The above is some good advice and somewhat more positive than mine.
A few observations: being busy does not mean you are making money, a busy fool and all that.
It may depend on your area, ours London is saturated and maybe why the prices are continually being driven downwards. A niche market like the above maybe a good idea plus in a less crowded marketplace.
I agree with the leafleting, we used to do this and it used to work but everyone uses the net nowadays.
Agree with the website, all our sales for more than the last 10 years have come through the site, but everyone else is doing this so you are not going to be the only one out there - differentiating yourself from others is difficult, but as the above says it's all your going to have so it is worth spending a lot of time on this. I use both nowadays, a straight older html site (a bit faster to load) and a wordpress site (you can use cdn to speed things up a bit). If you are starting out and dont know anything about coding/seo I would suggest the wordpress site route and use plugins (bit more bloated but easier at first).
With respect, getting a niche site to rank high is not too difficult (hat's off to the above poster though) - it's different thing altogether to try to rank highly on google for say the following keywords - cleaning companies or office cleaning.
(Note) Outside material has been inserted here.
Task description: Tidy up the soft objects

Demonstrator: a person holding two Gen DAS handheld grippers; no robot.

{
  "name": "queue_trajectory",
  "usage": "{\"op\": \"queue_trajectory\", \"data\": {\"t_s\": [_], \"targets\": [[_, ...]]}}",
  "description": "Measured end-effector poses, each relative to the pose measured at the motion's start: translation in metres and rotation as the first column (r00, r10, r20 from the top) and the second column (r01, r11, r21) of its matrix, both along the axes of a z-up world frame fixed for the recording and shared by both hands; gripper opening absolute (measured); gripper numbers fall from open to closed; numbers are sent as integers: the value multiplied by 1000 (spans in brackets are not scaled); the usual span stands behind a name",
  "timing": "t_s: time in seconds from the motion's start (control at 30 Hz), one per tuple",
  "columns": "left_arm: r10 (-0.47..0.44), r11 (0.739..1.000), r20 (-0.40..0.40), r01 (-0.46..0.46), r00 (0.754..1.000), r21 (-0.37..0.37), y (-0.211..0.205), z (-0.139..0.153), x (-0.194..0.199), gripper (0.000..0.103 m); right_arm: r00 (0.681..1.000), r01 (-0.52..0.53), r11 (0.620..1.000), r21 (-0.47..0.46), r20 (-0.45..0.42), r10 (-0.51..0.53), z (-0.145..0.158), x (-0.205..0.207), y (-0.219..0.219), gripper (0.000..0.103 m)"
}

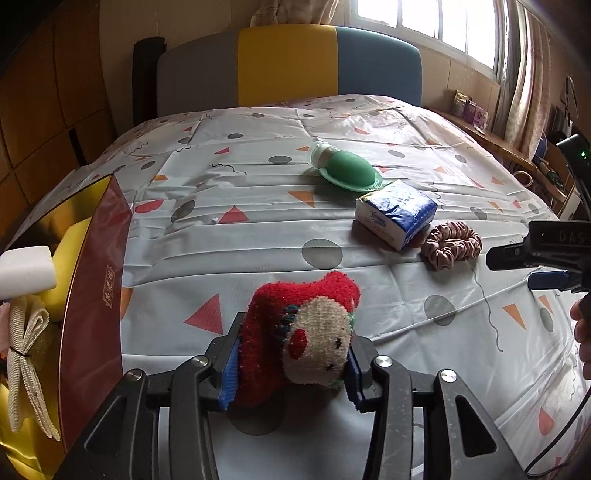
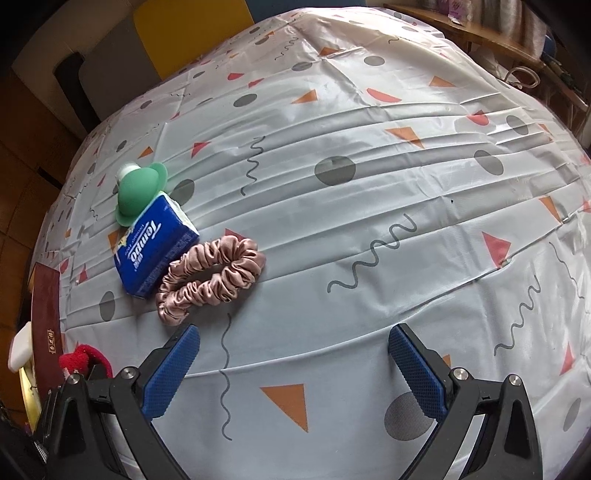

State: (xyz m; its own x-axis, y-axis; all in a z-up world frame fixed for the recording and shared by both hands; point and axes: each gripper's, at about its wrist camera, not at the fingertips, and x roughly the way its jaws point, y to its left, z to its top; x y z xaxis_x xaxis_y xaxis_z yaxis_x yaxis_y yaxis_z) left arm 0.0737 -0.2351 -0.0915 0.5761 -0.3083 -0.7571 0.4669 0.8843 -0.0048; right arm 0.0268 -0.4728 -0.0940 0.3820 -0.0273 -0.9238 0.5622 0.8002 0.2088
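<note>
Squeezing a red sock (image 1: 295,336) low in the frame, the left tool (image 1: 291,373) grips; the right tool (image 2: 295,365) gapes empty near a scrunchie (image 2: 210,273).

My left wrist camera sits low over the bed (image 1: 258,229), looking along its fingers toward the headboard (image 1: 288,66) and window (image 1: 424,22), with the box (image 1: 92,295) at its left edge. My right wrist camera looks more steeply down onto the sheet (image 2: 369,184), close above it. Both views share the tissue pack (image 1: 395,214) (image 2: 155,247), scrunchie (image 1: 452,243) (image 2: 210,273) and green bottle (image 1: 347,170) (image 2: 138,190).
</note>
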Motion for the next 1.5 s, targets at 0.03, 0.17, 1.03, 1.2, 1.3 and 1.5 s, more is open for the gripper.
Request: {"op": "queue_trajectory", "data": {"t_s": [0.03, 0.17, 1.03, 1.2, 1.3, 1.5], "targets": [[1, 1000, -1, -1, 1000, -2, 0, 0, 0, 46, 1000, -3, 1000, -7, -2, 3, 0, 0, 0, 103], [2, 1000, -3, -2, 1000, -12, 1, 0, 1, 46, 1000, -18, 999, -29, -15, 18, -2, 3, 3, 103], [0, 998, -14, -1, 1000, -70, 8, -2, 3, 47, 991, -131, 966, -225, -49, 123, -10, 1, 29, 103], [-1, 997, -14, 0, 1000, -76, 8, -2, 2, 47, 992, -125, 978, -169, -10, 125, 0, -3, 25, 103], [-2, 996, -15, 0, 1000, -84, 9, -2, 3, 47, 991, -121, 979, -163, 36, 128, 8, -2, 26, 103], [-3, 995, -19, 1, 1000, -98, 10, -2, 3, 47, 972, -209, 956, -204, 67, 227, 30, 23, 40, 103]]}}
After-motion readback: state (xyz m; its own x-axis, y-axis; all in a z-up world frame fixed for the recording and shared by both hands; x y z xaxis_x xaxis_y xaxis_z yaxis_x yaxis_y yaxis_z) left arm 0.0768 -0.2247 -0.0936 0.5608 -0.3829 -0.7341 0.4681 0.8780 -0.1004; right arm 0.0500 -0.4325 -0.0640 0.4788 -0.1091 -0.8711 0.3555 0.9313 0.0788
Anyhow if you are looking to rank on google - its all changed from back in the day, different viewers see different rankings depending on search history - still worth the effort. Bing and yahoo are easier - see here
http://www.bing.com/search?q=cleaning companies&go=&qs=n&form=QBLH&filt=all&pq=cleaning companies&sc=8-18&sp=-1&sk=&cvid=78d74f84a72d4809b6a818969fea7889 - being ranked 3/4 on 1st page counts for a not a great deal - unfortunately google is where its at, and as I say thats all changed.
66% conversion rates are
extremely high and I would not expect anything like that - we are lucking if we get near 10% - btw the above poster's link needs fixing on his profile page.
If I were to offer some more upbeat advice (nothing so freely given and all of that) - I would suggest trying to get a few decent sized contracts that
you can make a living from. With you doing all the work running a few nice sized jobs.
The pluses - no employment hassle (this is a
big deal), you know the work will be done correctly, low overheads so more chance of winning work.
Negatives - no holiday, all you, having your eggs all in one basket.
You could probably make an ok living from this but your not going to be living like a rock star but then you probably already knew that. Getting to the next level seems much more difficult nowadays and with some perspective I'm not sure it's worth it - t/over is vanity etc, but possibly you could get the pareto effect to work for you in reverse if you keep it nimble & tight.